I’m an outsider. I always was, even in Baltimore where I was born, where my family had been since at least 1790. The Baltimore I loved existed until 1972. It was the Flower Mart with judgmental blue-haired old ladies, the Lyric Symphony Hall, the Port Welcome boat to Annapolis, Roland Park Elementary School, girls in blue dresses with white blouses and hard shoes, alleys, buildings, Johnny Unitas, the Hutzler’s tearoom, downtown bookstores, Mount Vernon Place, concerts in the North Hall at Peabody, Sam’s Belly, random hippies, no Harborplace, a downtown where you could walk around at night, the 1966 Orioles, A. Aubrey Bodine photographs come to life. After 1972 Baltimore became, in the germinal stage, what it is now, for me a place where one lives with the feeling of a constant unseen threat.

I figured that In Paris a composer would be welcome, that there was room to spare. Something along the lines of: “Come on in, we’ve been waiting for you!” I took my trombone along with all my written music in a side bag and the rest of my things (clothes, books, diverse illusions) all stuffed into a huge duffle  bag I’d bought at H & H surplus on Howard St. and got on the plane.
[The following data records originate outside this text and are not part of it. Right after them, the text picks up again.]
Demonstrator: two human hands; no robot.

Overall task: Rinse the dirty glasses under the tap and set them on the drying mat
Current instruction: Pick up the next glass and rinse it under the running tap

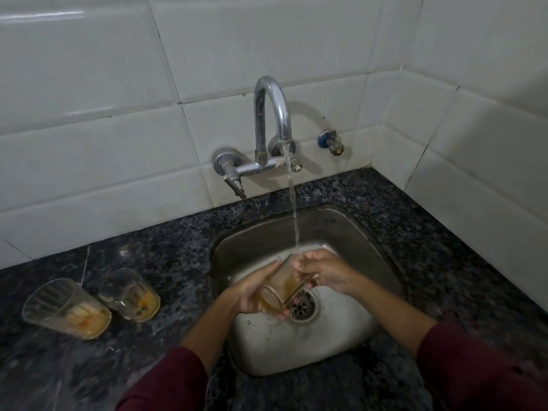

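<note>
Water runs from the chrome tap [271, 114] in a thin stream into the steel sink [364, 250]. Under that stream I hold a glass [281, 287] with brownish liquid in it, tilted over the drain. My left hand [253, 292] grips the glass around its base and side. My right hand [323, 269] holds its rim, fingers curled at the mouth. Two more dirty glasses stand on the dark counter to the left: a nearer one [66, 308] and one behind it [130, 295], both with orange residue at the bottom. No drying mat is in view.
The speckled granite counter [415, 232] surrounds the sink on all sides. White wall tiles rise behind and to the right. The tap's lever [235, 186] sticks out at the left, and a small blue-capped valve [330, 142] sits on the wall at the right.
</note>
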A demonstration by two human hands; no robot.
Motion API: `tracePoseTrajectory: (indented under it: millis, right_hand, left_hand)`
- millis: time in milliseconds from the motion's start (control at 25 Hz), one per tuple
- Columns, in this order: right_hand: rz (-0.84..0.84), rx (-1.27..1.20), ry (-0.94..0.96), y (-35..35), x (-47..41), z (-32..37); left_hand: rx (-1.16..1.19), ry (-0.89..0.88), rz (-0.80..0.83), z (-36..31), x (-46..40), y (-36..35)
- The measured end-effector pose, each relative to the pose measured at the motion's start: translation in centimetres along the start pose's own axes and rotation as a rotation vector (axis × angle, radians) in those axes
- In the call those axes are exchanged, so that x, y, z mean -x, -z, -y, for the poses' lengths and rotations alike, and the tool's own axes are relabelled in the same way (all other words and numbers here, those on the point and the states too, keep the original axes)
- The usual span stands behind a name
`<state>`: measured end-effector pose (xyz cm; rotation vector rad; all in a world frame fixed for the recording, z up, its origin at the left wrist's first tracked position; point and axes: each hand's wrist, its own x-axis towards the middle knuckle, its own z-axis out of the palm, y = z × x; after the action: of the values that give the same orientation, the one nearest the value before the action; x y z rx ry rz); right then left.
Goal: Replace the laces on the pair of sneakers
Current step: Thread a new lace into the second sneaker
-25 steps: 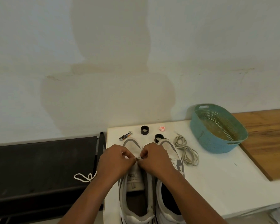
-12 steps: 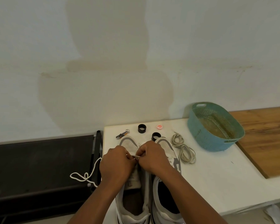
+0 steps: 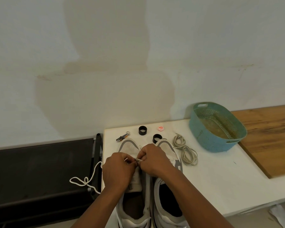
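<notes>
A stained pale wall backs a white tabletop (image 3: 212, 175) with a dark bench to its left. Over the forefoot of the left grey-and-white sneaker (image 3: 130, 147), the fingertips of both hands meet. The left hand (image 3: 118, 171) and the right hand (image 3: 152, 161) each have their fingers curled in, pinching a thin white cord lace (image 3: 89, 176) at its stiff tip, just over the shoe's eyelets. The rest of that lace trails off the table's left edge and hangs in loops. The right grey-and-white sneaker (image 3: 167, 145) stands touching its mate, unlaced as far as I can tell.

To thread well, I judge the tip should be kept short between the pinching fingers, aimed straight at the eyelet, with slack fed from the left.

Both wrists angle inward, forearms converging from the near edge. A coiled beige flat lace (image 3: 185, 151) lies just right of the shoes, near a teal perforated plastic basket (image 3: 209, 142).
</notes>
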<state>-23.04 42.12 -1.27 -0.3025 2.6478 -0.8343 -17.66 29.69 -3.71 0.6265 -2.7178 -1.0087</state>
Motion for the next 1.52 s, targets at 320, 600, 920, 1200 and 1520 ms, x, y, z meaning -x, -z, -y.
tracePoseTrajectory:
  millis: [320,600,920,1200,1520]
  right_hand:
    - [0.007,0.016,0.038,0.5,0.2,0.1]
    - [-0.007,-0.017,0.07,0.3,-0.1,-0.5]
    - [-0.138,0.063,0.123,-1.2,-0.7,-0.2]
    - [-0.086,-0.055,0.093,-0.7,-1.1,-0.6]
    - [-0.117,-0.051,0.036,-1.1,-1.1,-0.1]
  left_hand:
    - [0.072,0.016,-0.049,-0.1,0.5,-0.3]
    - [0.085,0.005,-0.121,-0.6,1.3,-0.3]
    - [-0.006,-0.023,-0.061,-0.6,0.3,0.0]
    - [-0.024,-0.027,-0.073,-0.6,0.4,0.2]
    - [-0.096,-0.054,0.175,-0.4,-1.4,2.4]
I have to ask in retrospect: Can one ever really go to Paris, I mean the Paris that one thinks about in an historical/cultural sense? I think it’s impossible. I suspect one is never really here, always somewhere in-between a fantasy and an electricity bill. I wonder if I’m even in Paris now, meaning the Paris where I’d hoped to go. I can’t say. Sometimes it seems like Disneyland for adults. There are neighborhoods that look like Baltimore; Bercy is one, a close suburb called Montreuil is another. Whenever I go to these places I feel uneasy.

While I may never fully arrive here I know one thing:  I’m not there. Why is this important for me? I’m not sure. The funny thing is, most Parisians constantly complain about being here and want to leave. No one is ever satisfied.